Here is part of a paper presented at the Orthodox Theological Research Forum recently held in Oxford, England. Metropolitan Kallistos Ware recommended it for publication, so I thought to share it here.
The sense of ethnic identity is part of self-identity. Each man has a personal character and he also reflects family, tribal, and regional or national identities or characteristics. In Christ these are placed below the unity of Christ, in that each man takes his primary identity from Christ but his human identities are not destroyed and so a man retains his personal, family and national characteristics. Thus, in the age to come there are people of all nations as all nations and yet one nation in Christ. The diverse human characteristics are united in Christ and do not divide as they do in themselves apart from Christ. Diversity is retained in the unity of Christ, except where that diversity is contrary to Christ. This unity requires that there are Church practices that are uniform to incarnate the mystery of Christ in all people and nations because that which is required to tangibly present Christ in human terms needs to be one in material/practical form since the unity of Christ includes unity in matter as well as in spirit. However, in the same manner that divinity does not consume humanity in Christ, neither does the humanity of Christ consume our humanity and so human diversity remains.

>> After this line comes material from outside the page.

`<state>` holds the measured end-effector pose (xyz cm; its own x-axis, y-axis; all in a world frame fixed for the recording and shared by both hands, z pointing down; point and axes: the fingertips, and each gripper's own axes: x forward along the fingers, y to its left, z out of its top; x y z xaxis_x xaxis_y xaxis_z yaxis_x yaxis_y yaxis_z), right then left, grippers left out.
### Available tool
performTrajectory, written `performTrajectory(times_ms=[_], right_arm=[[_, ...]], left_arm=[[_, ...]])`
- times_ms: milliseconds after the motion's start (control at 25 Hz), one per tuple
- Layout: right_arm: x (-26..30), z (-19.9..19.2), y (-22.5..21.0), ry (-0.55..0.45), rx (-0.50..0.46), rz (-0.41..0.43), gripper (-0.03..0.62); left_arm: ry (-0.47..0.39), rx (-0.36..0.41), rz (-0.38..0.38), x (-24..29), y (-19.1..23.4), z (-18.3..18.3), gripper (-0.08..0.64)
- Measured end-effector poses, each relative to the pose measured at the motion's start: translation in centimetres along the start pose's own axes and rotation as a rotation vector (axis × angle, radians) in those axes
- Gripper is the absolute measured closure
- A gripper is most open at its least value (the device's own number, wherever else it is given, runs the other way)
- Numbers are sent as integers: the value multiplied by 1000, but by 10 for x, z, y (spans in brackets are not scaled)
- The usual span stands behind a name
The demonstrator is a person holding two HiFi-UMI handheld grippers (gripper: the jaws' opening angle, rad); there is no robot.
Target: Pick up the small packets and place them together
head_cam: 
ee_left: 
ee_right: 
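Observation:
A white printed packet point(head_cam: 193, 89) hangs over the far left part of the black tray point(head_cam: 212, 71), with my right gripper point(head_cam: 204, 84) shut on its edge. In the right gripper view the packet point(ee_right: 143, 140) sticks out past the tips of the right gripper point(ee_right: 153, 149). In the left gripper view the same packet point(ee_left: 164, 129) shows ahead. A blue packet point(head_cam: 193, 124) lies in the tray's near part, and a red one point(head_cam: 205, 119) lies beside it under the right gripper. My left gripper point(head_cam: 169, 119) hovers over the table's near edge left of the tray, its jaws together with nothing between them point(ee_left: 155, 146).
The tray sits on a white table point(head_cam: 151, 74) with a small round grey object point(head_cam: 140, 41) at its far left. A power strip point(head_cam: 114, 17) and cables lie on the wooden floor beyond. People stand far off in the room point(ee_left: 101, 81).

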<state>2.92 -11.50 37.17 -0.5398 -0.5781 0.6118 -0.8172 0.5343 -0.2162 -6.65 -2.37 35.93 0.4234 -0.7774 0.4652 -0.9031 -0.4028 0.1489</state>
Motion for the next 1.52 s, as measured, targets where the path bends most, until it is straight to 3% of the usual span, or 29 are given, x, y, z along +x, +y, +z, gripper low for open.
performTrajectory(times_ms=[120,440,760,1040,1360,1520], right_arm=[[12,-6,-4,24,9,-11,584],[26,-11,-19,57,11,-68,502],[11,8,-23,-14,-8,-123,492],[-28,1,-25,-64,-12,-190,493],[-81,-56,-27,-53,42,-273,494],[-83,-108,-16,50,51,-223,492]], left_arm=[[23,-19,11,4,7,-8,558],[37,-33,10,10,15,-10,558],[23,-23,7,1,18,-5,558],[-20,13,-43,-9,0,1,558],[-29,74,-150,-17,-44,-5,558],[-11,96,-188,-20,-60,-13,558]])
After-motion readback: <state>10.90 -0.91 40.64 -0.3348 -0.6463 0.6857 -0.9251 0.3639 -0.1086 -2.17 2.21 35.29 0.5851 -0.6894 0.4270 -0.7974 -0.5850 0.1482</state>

The unity of Christ is such that the Church cannot be defined along national or ethnic categories. Local and regional churches can only be defined in terms of geographical limits, within which there can only be one church, that is a synod in the form either of the bishop with his presbyters, the local diocese, or of a metropolitan with his bishops, a regional episcopal synod. However, these territorial limits can be taken from the territorial boundaries of a nation as well as those administrative boundaries within empires or states. Thus, in regional terms the synod of bishops can be defined in as those living in a particular national territory, as long as the definition is territorial rather than by any other category. Thus, if members of the Church from other regions/nations enter a territory they attend the services of the churches of that territory/nation within which they have entered rather than establishing their own churches. An exception to this is to allow parishes of different languages within the same territory to enable understanding of the services for those from other language groups. We have historical examples of this in Constantinople with Latin and Gothic parishes. Such exceptions will tend to reflect national differences but these latter differences should not be the reason for the exception but only language to enable understanding, following the teaching of St Paul.
The present situation in the UK and the US, as well as other places outside the established regions of Orthodox Churches, is rather complicated. The long established local religious communities in these places are heterodox and as such are not in unity with the Catholic Church, that is the Orthodox Churches in communion the Patriarch of Constantinople. Thus, the Orthodox emigrants to the UK or to the US did not have preexisting places of worship nor local hierarchy to establish such places. These had to be provided from their home regions. Sadly, due to lack of coordination between Orthodox Patriarchs, we have the situation of a number of hierarchs establishing churches for immigrants in the UK and the US. This situation has led to a neglect of the territorial definition of churches and to definition along national/ethnic categories, which is contrary to the teaching of Christ. We need to repent of this. It is suggested that the only way forward is to appoint and recognise a local territorially defined hierarchal structure for the UK or US with its own synod, although overseen by one of the present Patriarchs. Also, this hierarchy must attempt to convert the heterodox back to Orthodoxy and allow the local peoples to take ownership of the church within their own territory.
The use of vestments could be helpful to distinguish the hierarchy of the UK or the US from the hierarchies elsewhere. This is not in order to separate them but to highlight that the churches in the UK and the US are not part of other national churches, although most members within the churches in the UK and the US may be descended from these other nations. The churches in the UK and US should be seen as local churches in their own right. A distinction of vestments helps to provide visual recognition of this local hierarchy and to break it from being considered part of a nationally defined group. Yet, in terms of being orthodox, the vestments need to be consistent with the traditional form of vestments used through the history of the Church.
To enable the choice of vestments, even though most religious groups in the UK and the US are heterodox, some of their heritage comes from an orthodox background and maintains orthodox standards manifested in the cultural context of the UK and the US. It would be wise for the orthodox hierarchy not to impose an exterior manner of dress upon the UK and the US but rather to take what is already within that region consistent with Orthodox Tradition and establish it for use of orthodox Christians in that region. This would allow the local peoples to have greater identity and ownership of the church in their territory, rather than the church arriving as a foreign institution imposing its own national cultures as well as bringing orthodox Tradition. While it is important that each region or nation is established in the international community and participates in customs that are required for relationships across this international community, otherwise the local community becomes isolated and estranged, at the same time each region or nation should participate without losing the diversity of its own customs, where these do not go contrary to the international community. In orthodox terms the common customs of the international community are given in Holy Tradition, which is the common way of life in Christ as Christ that unites us with Christ, yet the regional customs are maintained that of self-rule in synergy with Christ as maintaining God’s image as man with the ability to govern. This governance is expressed in the diversity of customs within Tradition. For one national church to impose in entirety of its customs on another nation is to undermine and deny the self-rule of that nation thus denying the image of God in its people and the synergy of the relationship of God and man in deification.